### Your objective
Only the text of the records, copied exactly, is wanted; no pictures.

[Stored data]
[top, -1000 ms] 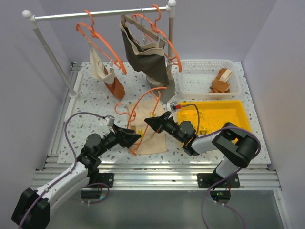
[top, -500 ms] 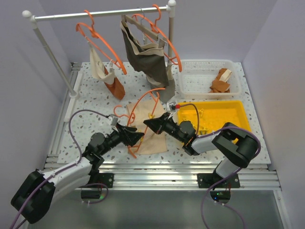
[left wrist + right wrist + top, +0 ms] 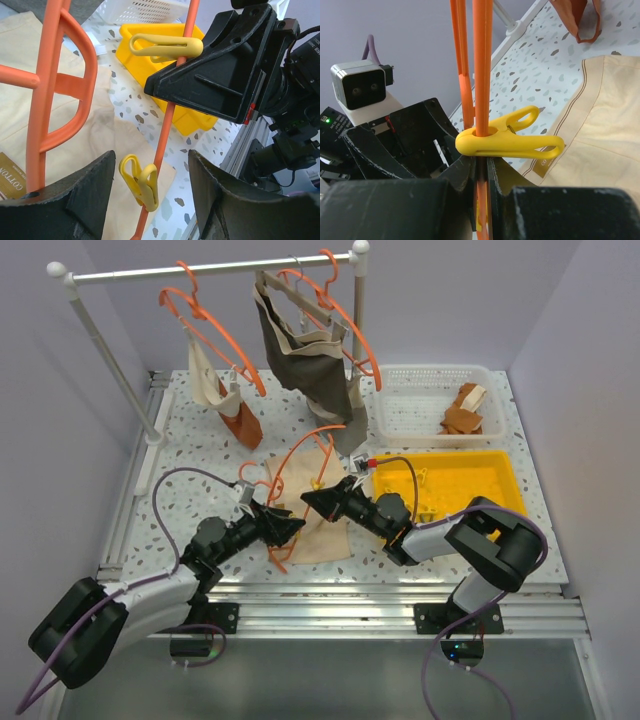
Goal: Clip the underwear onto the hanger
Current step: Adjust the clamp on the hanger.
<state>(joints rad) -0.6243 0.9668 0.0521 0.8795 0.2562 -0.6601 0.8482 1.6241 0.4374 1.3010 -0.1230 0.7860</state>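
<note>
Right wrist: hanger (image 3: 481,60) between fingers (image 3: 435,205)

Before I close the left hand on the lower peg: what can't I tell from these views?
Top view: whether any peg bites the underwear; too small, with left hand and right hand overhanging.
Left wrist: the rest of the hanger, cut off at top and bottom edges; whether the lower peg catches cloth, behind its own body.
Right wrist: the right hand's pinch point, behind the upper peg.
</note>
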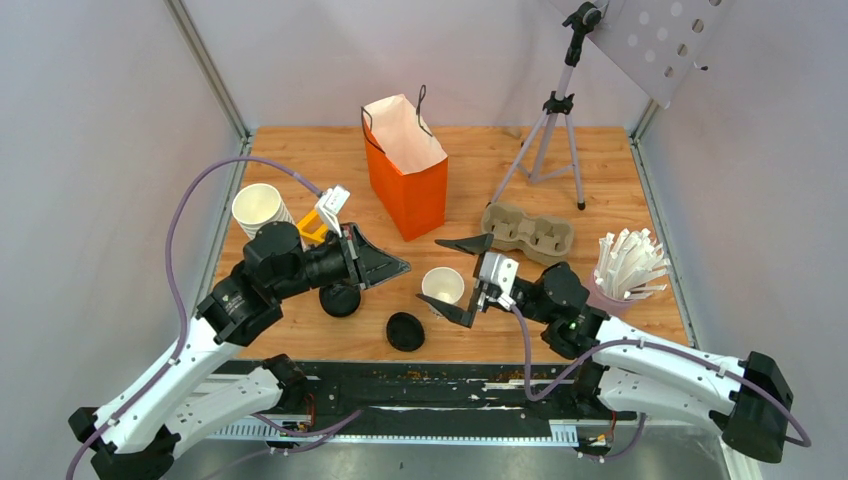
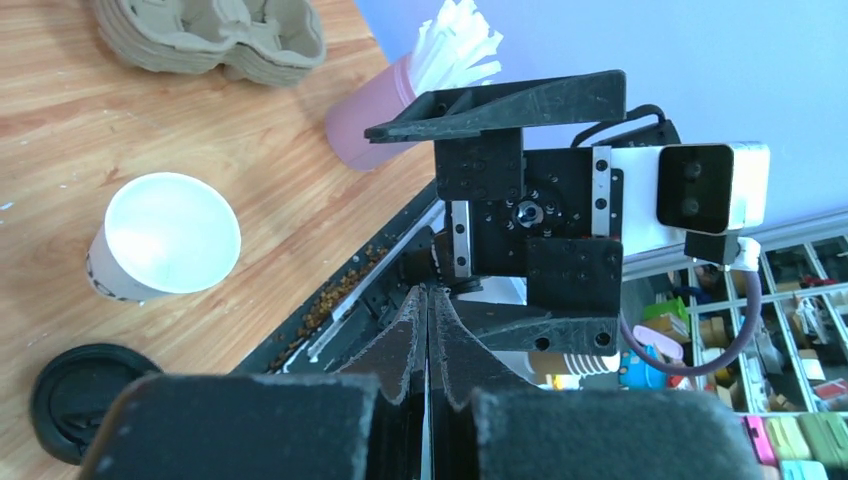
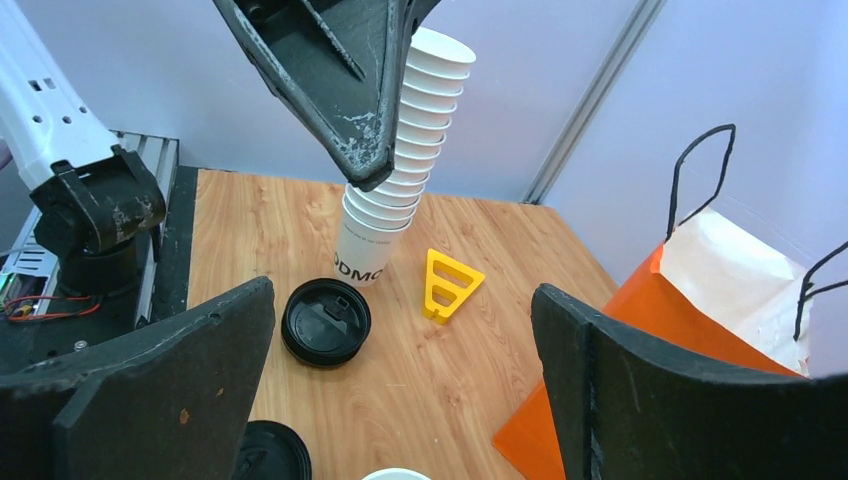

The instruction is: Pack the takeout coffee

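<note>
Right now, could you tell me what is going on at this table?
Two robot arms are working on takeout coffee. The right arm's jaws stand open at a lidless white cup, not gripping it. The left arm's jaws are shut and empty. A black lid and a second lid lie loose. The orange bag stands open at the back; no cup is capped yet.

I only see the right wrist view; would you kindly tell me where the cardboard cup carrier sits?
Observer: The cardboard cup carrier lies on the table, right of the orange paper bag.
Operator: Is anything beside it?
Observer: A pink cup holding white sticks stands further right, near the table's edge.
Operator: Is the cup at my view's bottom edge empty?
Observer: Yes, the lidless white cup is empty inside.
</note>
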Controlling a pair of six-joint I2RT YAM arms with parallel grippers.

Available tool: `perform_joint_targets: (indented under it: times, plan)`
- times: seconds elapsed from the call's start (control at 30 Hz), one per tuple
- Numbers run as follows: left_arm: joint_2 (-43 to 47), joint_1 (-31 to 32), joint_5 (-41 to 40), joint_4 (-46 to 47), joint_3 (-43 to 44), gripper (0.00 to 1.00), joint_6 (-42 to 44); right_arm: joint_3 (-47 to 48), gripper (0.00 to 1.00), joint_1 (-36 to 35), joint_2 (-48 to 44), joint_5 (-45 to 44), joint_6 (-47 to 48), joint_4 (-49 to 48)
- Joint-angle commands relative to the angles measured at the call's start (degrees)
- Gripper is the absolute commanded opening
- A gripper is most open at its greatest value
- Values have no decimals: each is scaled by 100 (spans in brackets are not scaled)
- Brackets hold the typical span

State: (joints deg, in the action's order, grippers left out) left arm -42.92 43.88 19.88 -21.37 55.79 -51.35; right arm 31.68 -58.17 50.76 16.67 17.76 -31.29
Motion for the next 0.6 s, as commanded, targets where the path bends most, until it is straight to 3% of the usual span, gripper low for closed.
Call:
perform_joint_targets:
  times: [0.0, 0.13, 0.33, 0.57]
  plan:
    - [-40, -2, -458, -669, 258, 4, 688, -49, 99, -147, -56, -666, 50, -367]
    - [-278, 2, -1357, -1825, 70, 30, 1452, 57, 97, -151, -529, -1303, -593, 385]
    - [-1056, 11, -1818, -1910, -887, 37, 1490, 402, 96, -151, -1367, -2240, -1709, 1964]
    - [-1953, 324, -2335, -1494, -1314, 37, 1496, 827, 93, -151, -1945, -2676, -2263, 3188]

### Answer
[top, -1000 ms] 
[top, -500 ms] 
[left wrist + right wrist + top, +0 ms] 
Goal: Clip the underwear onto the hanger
Current step: Adjust the clamp on the hanger.
<state>(joints rad) -0.6243 0.9668 0.0521 0.8795 0.2562 -0.6601 0.8482 1.6241 0.4374 1.3010 -0.1230 0.7860</state>
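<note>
Right wrist: hanger (image 3: 481,60) between fingers (image 3: 435,205)

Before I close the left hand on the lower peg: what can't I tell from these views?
Top view: whether any peg bites the underwear; too small, with left hand and right hand overhanging.
Left wrist: the rest of the hanger, cut off at top and bottom edges; whether the lower peg catches cloth, behind its own body.
Right wrist: the right hand's pinch point, behind the upper peg.
</note>
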
The instruction is: Pack the takeout coffee

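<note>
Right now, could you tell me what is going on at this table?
Two robot arms are working on takeout coffee. The right arm's jaws stand open at a lidless white cup, not gripping it. The left arm's jaws are shut and empty. A black lid and a second lid lie loose. The orange bag stands open at the back; no cup is capped yet.

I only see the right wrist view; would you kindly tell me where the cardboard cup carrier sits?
Observer: The cardboard cup carrier lies on the table, right of the orange paper bag.
Operator: Is anything beside it?
Observer: A pink cup holding white sticks stands further right, near the table's edge.
Operator: Is the cup at my view's bottom edge empty?
Observer: Yes, the lidless white cup is empty inside.
</note>
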Controlling a pair of six-joint I2RT YAM arms with parallel grippers.

Available tool: `perform_joint_targets: (indented under it: times, plan)`
- times: seconds elapsed from the call's start (control at 30 Hz), one per tuple
- Numbers run as follows: left_arm: joint_2 (-43 to 47), joint_1 (-31 to 32), joint_5 (-41 to 40), joint_4 (-46 to 47), joint_3 (-43 to 44), gripper (0.00 to 1.00), joint_6 (-42 to 44); right_arm: joint_3 (-47 to 48), gripper (0.00 to 1.00), joint_1 (-36 to 35), joint_2 (-48 to 44), joint_5 (-45 to 44), joint_6 (-47 to 48), joint_4 (-49 to 48)
- Joint-angle commands relative to the angles measured at the call's start (degrees)
- Gripper is the absolute commanded opening
- A gripper is most open at its greatest value
- Values have no decimals: each is scaled by 100 (spans in brackets are not scaled)
- Brackets hold the typical span

State: (joints deg, in the action's order, grippers left out) left arm -42.92 43.88 19.88 -21.37 55.79 -51.35; right arm 31.68 -58.17 50.76 16.67 17.76 -31.29
Motion for the next 0.6 s, as commanded, targets where the path bends most, until it is straight to 3% of the usual span, gripper low for closed.
Call:
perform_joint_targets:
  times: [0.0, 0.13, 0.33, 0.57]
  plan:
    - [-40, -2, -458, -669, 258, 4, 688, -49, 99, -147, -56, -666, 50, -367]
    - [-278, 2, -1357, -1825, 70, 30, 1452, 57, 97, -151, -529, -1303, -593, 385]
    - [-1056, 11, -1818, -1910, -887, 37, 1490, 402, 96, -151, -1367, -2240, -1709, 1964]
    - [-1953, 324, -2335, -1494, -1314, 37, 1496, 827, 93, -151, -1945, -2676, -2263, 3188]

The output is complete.